■ ACTIVITY
Starting with the first line and ending with the line that holds "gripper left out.", repeat the material exactly.

■ INFORMATION
== Segment start ==
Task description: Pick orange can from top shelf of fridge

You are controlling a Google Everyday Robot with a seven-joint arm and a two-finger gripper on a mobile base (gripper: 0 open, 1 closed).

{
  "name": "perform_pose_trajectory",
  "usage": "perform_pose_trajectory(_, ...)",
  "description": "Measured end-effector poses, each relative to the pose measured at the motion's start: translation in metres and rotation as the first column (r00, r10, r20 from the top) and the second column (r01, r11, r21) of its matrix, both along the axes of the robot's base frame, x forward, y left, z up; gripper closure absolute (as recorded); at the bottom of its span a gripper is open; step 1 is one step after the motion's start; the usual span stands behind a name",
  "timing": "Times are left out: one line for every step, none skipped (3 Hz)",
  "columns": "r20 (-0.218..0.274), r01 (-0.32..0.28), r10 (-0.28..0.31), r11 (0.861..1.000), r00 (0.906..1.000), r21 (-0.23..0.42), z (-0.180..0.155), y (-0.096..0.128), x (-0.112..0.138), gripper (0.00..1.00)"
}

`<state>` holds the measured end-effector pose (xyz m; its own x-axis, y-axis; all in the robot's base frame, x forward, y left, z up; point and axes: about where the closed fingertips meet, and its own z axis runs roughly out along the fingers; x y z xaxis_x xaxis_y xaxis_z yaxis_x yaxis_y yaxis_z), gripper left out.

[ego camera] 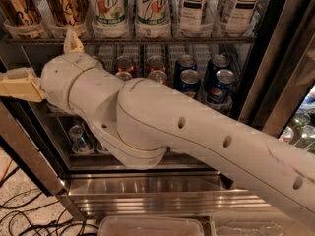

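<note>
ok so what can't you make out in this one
- Gripper, at the left below the top shelf: partly cut off by the left edge of the camera view.
- Left orange can and right orange can: lids cut off by the top edge.
- Rack of short soda cans: its left part is hidden behind the arm.

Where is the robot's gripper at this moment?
The gripper is at the camera view's left edge, below the top wire shelf, under the two tall copper-orange metallic cans.
</note>
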<state>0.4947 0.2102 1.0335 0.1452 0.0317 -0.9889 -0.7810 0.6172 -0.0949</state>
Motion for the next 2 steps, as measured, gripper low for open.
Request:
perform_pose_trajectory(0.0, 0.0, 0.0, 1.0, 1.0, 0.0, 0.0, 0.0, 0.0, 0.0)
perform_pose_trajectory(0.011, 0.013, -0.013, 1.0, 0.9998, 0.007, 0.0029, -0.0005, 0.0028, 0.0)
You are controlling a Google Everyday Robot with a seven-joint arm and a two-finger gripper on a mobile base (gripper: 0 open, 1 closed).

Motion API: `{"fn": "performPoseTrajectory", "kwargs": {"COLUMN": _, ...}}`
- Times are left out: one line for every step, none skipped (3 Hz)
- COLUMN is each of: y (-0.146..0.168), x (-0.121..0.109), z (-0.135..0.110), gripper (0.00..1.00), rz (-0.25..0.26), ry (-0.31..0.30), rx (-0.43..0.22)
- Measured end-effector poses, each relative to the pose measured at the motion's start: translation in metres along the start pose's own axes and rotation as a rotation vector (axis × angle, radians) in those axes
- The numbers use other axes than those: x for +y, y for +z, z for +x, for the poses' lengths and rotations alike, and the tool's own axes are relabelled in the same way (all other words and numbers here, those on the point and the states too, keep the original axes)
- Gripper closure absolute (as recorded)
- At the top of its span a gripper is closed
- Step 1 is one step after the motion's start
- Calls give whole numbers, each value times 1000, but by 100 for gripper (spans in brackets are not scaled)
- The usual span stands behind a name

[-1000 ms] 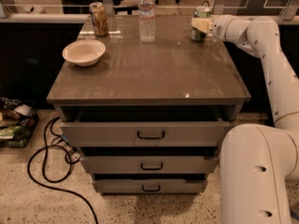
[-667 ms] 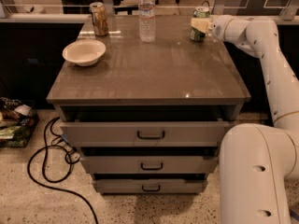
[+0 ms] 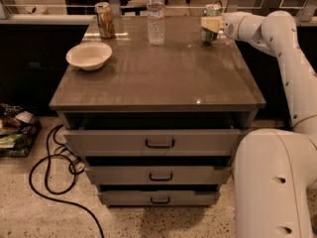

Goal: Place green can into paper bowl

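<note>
The green can [image 3: 210, 32] with a silver top stands at the far right of the tabletop. My gripper [image 3: 211, 24] reaches in from the right, and its pale fingers [image 3: 211, 23] sit around the can's middle. The can's base is at or just above the surface; I cannot tell which. The cream-white paper bowl [image 3: 89, 55] sits empty near the table's left edge, far from the can.
A gold-brown can [image 3: 104, 20] stands at the far left and a clear water bottle [image 3: 155, 15] at the far middle. The table [image 3: 163, 78] is a drawer cabinet with three slightly open drawers. A black cable [image 3: 52, 172] lies on the floor at left. My white base [image 3: 275, 182] stands at right.
</note>
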State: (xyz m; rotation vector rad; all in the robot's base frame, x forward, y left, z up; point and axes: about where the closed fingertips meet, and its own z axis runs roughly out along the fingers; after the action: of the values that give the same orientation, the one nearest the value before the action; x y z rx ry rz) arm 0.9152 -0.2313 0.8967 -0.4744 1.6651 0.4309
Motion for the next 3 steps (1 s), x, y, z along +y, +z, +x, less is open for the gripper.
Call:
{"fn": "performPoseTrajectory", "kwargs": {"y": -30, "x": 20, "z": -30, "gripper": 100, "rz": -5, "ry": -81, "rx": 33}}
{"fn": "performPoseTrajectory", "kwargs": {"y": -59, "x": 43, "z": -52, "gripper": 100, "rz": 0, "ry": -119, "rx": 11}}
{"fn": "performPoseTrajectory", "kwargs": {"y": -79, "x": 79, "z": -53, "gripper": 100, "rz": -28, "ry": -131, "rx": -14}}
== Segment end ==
■ OUTPUT FOR THIS EXERCISE
Task description: Pick orange can from top shelf of fridge

You are controlling a Google Everyday Robot with a seven-joint arm and a two-finger gripper on a mobile base (gripper: 0 open, 1 closed).

{
  "name": "perform_pose_trajectory",
  "usage": "perform_pose_trajectory(_, ...)",
  "description": "Measured end-effector poses, each relative to the pose measured at the motion's start: translation in metres and rotation as the first column (r00, r10, r20 from the top) and the second column (r01, r11, r21) of its matrix, both along the axes of the robot's base frame, x forward, y left, z up; gripper closure absolute (as recorded); at the bottom of its span a gripper is open; step 1 is one step after the motion's start; the usual span stands behind a name",
  "timing": "Times are left out: one line for every step, none skipped (3 Hz)",
  "columns": "r20 (-0.218..0.274), r01 (-0.32..0.28), r10 (-0.28..0.31), r11 (0.861..1.000), r00 (0.906..1.000), r21 (-0.23..0.42), z (-0.180..0.155), y (-0.096..0.128), x (-0.112..0.138), gripper (0.00..1.00)"
}

`<state>` holds the measured end-effector pose (xyz m; its own x-axis, y-axis; all in the robot's base frame, x forward, y left, z up; point and axes: about where the closed fingertips meet, and its own z axis runs roughly out along the fingers; x y z xaxis_x xaxis_y xaxis_z yaxis_x yaxis_y yaxis_z), gripper left out.

Thus the exercise is complete.